EXERCISE – Give back all the data exactly as it was written.

+ + + + +

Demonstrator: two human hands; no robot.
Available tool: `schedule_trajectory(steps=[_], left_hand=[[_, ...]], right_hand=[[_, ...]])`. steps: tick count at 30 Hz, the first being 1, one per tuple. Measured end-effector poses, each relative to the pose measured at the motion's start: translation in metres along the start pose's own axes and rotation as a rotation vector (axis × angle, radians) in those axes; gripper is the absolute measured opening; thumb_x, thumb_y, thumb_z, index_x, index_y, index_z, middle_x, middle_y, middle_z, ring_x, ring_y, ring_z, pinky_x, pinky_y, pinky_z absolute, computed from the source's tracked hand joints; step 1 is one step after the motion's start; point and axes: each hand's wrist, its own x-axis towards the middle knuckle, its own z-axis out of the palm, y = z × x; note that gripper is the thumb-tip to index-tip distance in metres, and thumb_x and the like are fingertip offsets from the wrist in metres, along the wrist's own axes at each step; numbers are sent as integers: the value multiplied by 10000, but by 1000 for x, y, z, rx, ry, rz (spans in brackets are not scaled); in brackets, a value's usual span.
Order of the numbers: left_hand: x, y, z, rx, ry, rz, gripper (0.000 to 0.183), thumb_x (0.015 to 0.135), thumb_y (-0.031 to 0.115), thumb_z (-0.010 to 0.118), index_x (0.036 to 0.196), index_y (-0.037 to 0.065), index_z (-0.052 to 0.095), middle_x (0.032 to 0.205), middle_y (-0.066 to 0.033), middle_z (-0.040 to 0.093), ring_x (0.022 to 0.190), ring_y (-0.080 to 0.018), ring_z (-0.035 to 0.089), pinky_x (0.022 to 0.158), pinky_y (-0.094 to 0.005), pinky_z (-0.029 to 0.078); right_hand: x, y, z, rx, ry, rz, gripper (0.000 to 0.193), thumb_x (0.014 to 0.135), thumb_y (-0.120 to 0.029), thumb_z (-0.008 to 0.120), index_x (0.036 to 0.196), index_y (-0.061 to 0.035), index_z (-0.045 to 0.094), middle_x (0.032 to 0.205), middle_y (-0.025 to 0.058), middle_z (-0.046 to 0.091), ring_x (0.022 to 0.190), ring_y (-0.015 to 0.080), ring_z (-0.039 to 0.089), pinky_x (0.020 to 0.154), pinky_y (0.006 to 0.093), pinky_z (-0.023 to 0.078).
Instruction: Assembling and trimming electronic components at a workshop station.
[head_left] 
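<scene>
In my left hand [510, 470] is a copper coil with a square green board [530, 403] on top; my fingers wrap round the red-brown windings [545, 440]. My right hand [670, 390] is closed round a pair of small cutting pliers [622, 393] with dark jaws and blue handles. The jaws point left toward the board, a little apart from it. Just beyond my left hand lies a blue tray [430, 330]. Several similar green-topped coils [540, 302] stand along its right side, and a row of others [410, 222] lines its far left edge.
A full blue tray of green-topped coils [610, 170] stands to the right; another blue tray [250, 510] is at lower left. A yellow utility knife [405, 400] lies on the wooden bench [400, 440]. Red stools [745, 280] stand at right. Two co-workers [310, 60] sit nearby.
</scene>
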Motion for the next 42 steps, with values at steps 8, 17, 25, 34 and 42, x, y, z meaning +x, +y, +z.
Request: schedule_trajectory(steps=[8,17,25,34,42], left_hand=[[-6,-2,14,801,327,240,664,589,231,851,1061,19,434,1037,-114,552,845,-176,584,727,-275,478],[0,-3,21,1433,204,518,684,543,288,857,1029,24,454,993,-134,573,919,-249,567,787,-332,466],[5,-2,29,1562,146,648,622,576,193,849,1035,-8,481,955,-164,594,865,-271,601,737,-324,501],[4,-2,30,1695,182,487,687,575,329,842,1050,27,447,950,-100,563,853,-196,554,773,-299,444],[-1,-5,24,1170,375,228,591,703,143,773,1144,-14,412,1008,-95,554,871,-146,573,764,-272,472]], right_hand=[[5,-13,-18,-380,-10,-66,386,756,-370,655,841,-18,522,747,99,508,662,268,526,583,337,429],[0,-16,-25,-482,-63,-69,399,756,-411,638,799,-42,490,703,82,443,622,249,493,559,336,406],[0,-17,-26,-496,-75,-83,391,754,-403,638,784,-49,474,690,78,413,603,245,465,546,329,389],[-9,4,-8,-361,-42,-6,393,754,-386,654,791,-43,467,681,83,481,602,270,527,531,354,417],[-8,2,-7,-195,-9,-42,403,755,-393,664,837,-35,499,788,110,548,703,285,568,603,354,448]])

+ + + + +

EXERCISE OUTPUT –
Demonstrator: two human hands; no robot.
Available tool: `schedule_trajectory(steps=[_], left_hand=[[_, ...]], right_hand=[[_, ...]])`. steps: tick count at 30 Hz, the first being 1, one per tuple. Measured end-effector poses, each relative to the pose measured at the motion's start: translation in metres along the start pose's own axes and rotation as a rotation vector (axis × angle, radians) in those axes; gripper is the absolute measured opening; thumb_x, thumb_y, thumb_z, index_x, index_y, index_z, middle_x, middle_y, middle_z, ring_x, ring_y, ring_z, pinky_x, pinky_y, pinky_z absolute, computed from the source's tracked hand joints; step 1 is one step after the motion's start; point and axes: each hand's wrist, its own x-axis towards the middle knuckle, its own z-axis out of the palm, y = z × x; note that gripper is the thumb-tip to index-tip distance in metres, and thumb_x and the like are fingertip offsets from the wrist in metres, along the wrist's own axes at each step; numbers are sent as integers: the value multiplied by 10000, but by 1000 for x, y, z, rx, ry, rz (spans in brackets are not scaled); in brackets, a value's usual span.
Order of the numbers: left_hand: x, y, z, rx, ry, rz, gripper (0.000 to 0.183), thumb_x (0.015 to 0.135), thumb_y (-0.031 to 0.115), thumb_z (-0.010 to 0.118), index_x (0.036 to 0.196), index_y (-0.037 to 0.065), index_z (-0.052 to 0.095), middle_x (0.032 to 0.205), middle_y (-0.066 to 0.033), middle_z (-0.040 to 0.093), ring_x (0.022 to 0.190), ring_y (-0.080 to 0.018), ring_z (-0.035 to 0.089), pinky_x (0.022 to 0.158), pinky_y (-0.094 to 0.005), pinky_z (-0.029 to 0.078); right_hand: x, y, z, rx, ry, rz, gripper (0.000 to 0.193), thumb_x (0.014 to 0.135), thumb_y (-0.120 to 0.029), thumb_z (-0.008 to 0.120), index_x (0.036 to 0.196), index_y (-0.061 to 0.035), index_z (-0.045 to 0.094), middle_x (0.032 to 0.205), middle_y (-0.025 to 0.058), middle_z (-0.046 to 0.091), ring_x (0.022 to 0.190), ring_y (-0.015 to 0.080), ring_z (-0.039 to 0.089), pinky_x (0.020 to 0.154), pinky_y (0.006 to 0.093), pinky_z (-0.023 to 0.078).
Instruction: Assembling and trimming electronic components at a workshop station.
[head_left] 
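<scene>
In my left hand [510, 470] is a copper coil with a square green board [530, 403] on top; my fingers wrap round the red-brown windings [545, 440]. My right hand [670, 390] is closed round a pair of small cutting pliers [622, 393] with dark jaws and blue handles. The jaws point left toward the board, a little apart from it. Just beyond my left hand lies a blue tray [430, 330]. Several similar green-topped coils [540, 302] stand along its right side, and a row of others [410, 222] lines its far left edge.
A full blue tray of green-topped coils [610, 170] stands to the right; another blue tray [250, 510] is at lower left. A yellow utility knife [405, 400] lies on the wooden bench [400, 440]. Red stools [745, 280] stand at right. Two co-workers [310, 60] sit nearby.
</scene>
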Motion for the next 42 steps, with values at steps 8, 17, 25, 34 and 42, x, y, z meaning +x, +y, +z.
Request: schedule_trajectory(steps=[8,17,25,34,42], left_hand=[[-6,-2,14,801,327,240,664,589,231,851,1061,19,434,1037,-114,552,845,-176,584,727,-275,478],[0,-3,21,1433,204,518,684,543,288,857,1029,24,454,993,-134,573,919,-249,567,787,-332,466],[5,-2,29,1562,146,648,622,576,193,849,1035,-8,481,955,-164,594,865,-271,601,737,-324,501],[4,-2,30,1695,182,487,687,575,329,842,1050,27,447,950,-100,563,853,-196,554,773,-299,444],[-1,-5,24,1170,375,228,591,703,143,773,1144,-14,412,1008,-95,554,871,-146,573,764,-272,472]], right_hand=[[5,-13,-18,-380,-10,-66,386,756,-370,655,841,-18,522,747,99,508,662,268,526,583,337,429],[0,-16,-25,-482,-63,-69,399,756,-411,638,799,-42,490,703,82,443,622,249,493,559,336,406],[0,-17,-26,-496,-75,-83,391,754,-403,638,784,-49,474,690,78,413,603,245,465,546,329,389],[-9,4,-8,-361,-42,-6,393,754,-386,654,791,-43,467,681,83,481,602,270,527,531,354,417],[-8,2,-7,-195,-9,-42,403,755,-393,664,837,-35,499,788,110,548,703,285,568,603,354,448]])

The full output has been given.